## [Problem description]
Would you retype the listing word for word, skipping its pictures?

## [Available data]
☆ ☆ ☆ ☆

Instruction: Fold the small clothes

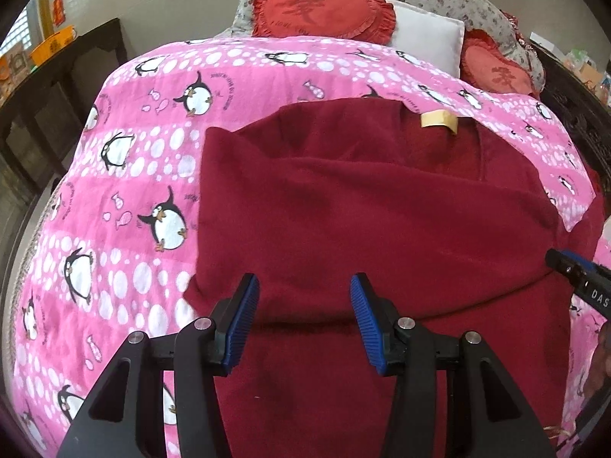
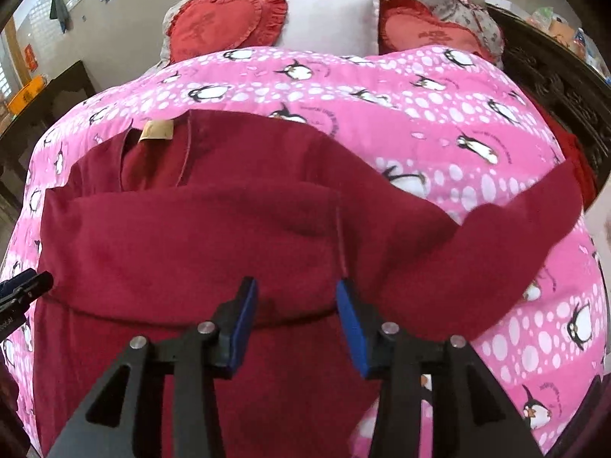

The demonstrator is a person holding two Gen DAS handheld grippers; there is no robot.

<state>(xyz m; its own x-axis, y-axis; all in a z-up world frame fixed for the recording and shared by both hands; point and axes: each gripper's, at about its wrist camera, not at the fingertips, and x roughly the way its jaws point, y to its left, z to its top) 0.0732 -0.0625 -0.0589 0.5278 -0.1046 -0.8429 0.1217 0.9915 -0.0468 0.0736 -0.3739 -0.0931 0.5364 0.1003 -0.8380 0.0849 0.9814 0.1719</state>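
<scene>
A dark red fleece garment [image 1: 374, 221] lies spread on the pink penguin bedspread [image 1: 126, 175], its tan neck label [image 1: 439, 119] at the far side. A sleeve lies folded across its body; in the right wrist view the other sleeve [image 2: 508, 244] stretches out to the right. My left gripper [image 1: 304, 313] is open and empty just above the garment's near part. My right gripper [image 2: 296, 315] is open and empty over the garment [image 2: 198, 244], near the folded sleeve's edge. Each gripper's tip shows at the edge of the other's view.
Two red heart cushions [image 1: 324, 5] and a white pillow [image 1: 427, 34] lie at the bed's head. Dark wooden furniture [image 1: 57, 87] stands to the left. A carved dark bed frame [image 2: 553, 87] runs along the right side.
</scene>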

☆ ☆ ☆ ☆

## [Answer box]
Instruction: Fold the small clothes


The demonstrator is a person holding two Gen DAS handheld grippers; there is no robot.

<state>(xyz m; its own x-axis, y-axis; all in a z-up world frame fixed for the recording and shared by both hands; point and axes: each gripper's, at about its wrist camera, not at the fingertips, and x roughly the way its jaws point, y to its left, z to its top) 0.0732 -0.0625 -0.0589 0.5278 -0.1046 -0.8429 0.1217 0.9915 -0.0468 0.0736 -0.3739 -0.0931 0.5364 0.1003 -0.8380 0.0849 0.9814 0.1719</state>
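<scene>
A dark red fleece garment [image 1: 374, 221] lies spread on the pink penguin bedspread [image 1: 126, 175], its tan neck label [image 1: 439, 119] at the far side. A sleeve lies folded across its body; in the right wrist view the other sleeve [image 2: 508, 244] stretches out to the right. My left gripper [image 1: 304, 313] is open and empty just above the garment's near part. My right gripper [image 2: 296, 315] is open and empty over the garment [image 2: 198, 244], near the folded sleeve's edge. Each gripper's tip shows at the edge of the other's view.
Two red heart cushions [image 1: 324, 5] and a white pillow [image 1: 427, 34] lie at the bed's head. Dark wooden furniture [image 1: 57, 87] stands to the left. A carved dark bed frame [image 2: 553, 87] runs along the right side.
</scene>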

Nothing else remains for this exercise.